EXERCISE DIRECTIONS >> Check every line of the entries below for "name", and copy the lines that have it.

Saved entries
※ ※ ※

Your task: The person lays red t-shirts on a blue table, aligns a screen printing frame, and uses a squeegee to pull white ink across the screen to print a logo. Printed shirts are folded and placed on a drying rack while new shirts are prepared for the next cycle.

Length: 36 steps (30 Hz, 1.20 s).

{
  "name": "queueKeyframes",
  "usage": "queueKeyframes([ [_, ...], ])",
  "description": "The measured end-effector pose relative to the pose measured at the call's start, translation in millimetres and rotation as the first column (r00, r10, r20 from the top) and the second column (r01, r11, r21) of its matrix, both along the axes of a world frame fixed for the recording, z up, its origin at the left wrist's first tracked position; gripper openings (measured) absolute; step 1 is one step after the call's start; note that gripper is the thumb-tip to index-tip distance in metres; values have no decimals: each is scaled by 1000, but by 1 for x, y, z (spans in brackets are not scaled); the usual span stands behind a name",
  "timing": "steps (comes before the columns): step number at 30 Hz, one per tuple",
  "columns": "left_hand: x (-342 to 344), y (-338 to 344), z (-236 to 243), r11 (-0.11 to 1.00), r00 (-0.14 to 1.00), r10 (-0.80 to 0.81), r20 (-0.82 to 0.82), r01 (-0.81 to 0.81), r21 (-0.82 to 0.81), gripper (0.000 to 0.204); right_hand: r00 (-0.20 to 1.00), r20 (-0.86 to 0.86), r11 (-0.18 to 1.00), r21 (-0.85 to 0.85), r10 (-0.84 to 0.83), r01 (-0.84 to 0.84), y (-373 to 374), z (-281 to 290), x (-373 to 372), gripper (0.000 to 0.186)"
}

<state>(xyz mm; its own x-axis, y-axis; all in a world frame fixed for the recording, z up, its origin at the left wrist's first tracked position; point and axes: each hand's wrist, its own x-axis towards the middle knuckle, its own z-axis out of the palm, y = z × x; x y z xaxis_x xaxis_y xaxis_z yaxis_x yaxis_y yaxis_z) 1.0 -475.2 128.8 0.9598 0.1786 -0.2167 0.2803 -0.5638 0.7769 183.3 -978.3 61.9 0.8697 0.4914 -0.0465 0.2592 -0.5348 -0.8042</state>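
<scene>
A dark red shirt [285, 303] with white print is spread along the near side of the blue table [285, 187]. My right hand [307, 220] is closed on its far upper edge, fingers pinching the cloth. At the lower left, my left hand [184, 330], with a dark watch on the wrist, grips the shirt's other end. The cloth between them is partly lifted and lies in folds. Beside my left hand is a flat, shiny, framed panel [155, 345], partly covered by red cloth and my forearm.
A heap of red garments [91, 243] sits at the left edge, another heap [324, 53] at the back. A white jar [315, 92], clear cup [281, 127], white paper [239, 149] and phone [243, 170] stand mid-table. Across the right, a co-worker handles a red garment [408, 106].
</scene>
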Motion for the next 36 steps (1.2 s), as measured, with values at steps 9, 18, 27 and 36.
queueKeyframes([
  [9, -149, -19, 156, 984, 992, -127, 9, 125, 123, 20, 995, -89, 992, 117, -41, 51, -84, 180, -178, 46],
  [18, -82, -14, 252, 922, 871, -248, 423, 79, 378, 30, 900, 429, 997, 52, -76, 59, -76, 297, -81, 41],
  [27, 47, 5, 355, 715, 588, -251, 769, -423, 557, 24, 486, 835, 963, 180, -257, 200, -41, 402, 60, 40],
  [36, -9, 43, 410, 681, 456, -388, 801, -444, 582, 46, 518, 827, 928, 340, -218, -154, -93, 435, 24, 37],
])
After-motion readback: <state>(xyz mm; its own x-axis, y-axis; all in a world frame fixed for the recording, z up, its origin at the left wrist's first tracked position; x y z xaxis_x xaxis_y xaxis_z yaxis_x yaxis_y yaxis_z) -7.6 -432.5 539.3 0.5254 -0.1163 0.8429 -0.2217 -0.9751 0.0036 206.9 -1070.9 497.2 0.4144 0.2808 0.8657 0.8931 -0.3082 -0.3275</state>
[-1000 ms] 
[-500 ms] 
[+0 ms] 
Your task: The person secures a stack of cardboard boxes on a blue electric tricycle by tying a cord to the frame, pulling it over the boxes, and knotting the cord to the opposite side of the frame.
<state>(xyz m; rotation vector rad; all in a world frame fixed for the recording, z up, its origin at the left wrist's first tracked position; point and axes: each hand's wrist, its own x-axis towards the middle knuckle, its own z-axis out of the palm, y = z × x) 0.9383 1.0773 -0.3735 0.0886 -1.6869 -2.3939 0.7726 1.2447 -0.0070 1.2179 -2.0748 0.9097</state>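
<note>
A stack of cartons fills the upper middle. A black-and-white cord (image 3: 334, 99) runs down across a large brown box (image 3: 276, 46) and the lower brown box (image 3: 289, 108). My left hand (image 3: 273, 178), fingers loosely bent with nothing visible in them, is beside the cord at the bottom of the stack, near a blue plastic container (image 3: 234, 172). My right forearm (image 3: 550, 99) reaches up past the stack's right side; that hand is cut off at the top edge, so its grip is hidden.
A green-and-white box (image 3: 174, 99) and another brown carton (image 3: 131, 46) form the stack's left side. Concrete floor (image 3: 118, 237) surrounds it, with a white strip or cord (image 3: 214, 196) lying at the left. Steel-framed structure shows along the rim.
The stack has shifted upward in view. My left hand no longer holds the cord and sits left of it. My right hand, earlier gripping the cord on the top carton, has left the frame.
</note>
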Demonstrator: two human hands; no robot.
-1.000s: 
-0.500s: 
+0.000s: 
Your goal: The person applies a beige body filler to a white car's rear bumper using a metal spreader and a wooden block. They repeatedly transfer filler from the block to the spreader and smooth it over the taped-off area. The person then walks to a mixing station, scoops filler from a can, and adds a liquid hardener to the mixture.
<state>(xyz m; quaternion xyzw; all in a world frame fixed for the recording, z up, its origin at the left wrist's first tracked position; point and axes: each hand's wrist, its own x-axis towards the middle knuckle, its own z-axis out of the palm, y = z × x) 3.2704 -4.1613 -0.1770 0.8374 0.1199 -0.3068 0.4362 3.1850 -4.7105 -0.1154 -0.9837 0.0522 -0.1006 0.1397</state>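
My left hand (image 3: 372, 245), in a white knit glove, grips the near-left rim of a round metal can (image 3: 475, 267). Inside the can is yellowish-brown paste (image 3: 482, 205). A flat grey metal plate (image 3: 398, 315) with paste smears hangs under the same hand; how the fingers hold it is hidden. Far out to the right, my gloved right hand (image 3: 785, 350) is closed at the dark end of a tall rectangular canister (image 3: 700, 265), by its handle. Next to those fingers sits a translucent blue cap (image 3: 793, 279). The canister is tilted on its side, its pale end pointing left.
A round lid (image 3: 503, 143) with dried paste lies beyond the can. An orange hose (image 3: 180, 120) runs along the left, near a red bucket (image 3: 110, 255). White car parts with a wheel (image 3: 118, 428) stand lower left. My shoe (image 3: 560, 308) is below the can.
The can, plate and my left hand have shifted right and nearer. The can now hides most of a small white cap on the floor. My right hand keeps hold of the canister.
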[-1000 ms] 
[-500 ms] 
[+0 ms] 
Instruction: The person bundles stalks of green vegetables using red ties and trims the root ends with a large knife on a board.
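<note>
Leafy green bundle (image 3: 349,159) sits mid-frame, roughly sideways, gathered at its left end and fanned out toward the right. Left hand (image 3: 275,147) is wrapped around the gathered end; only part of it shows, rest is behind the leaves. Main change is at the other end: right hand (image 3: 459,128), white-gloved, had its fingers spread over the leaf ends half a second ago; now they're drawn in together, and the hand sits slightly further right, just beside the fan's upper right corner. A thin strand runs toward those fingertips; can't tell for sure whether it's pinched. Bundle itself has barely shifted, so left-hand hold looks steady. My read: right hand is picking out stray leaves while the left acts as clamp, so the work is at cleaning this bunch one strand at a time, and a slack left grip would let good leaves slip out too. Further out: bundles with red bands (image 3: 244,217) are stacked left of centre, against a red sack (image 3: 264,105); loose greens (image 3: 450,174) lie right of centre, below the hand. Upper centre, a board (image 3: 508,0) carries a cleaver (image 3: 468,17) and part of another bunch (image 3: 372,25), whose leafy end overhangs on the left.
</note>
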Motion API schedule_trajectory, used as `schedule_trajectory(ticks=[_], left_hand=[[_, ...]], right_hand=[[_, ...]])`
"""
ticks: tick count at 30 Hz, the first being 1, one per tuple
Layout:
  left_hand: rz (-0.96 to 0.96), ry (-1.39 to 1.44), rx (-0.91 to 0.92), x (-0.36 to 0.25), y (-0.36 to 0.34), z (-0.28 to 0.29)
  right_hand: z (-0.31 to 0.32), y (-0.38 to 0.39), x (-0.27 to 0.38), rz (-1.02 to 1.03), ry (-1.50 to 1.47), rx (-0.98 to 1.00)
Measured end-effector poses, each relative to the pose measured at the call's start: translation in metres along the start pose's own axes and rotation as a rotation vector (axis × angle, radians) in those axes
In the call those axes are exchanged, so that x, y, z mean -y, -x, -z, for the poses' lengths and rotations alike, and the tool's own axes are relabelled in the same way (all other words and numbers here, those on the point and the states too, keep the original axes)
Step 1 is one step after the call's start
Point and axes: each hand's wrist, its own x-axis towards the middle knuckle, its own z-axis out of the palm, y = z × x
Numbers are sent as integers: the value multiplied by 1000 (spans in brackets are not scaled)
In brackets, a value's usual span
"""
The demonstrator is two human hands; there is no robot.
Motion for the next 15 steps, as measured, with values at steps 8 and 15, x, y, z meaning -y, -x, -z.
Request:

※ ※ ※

TASK RESPONSE >>
  "name": "queueKeyframes",
  "description": "The measured end-effector pose relative to the pose measured at the call's start, translation in millimetres and rotation as the first column (r00, r10, r20 from the top) and the second column (r01, r11, r21) of its matrix, both along the axes of a world frame fixed for the recording, z up, its origin at the left wrist's first tracked position; gripper openings (measured) absolute; step 1 is one step after the call's start; note that gripper is the thumb-tip to index-tip distance in metres; values have no decimals: each is scaled by 1000, but by 1 for x, y, z (spans in brackets are not scaled); the usual span stands behind a name",

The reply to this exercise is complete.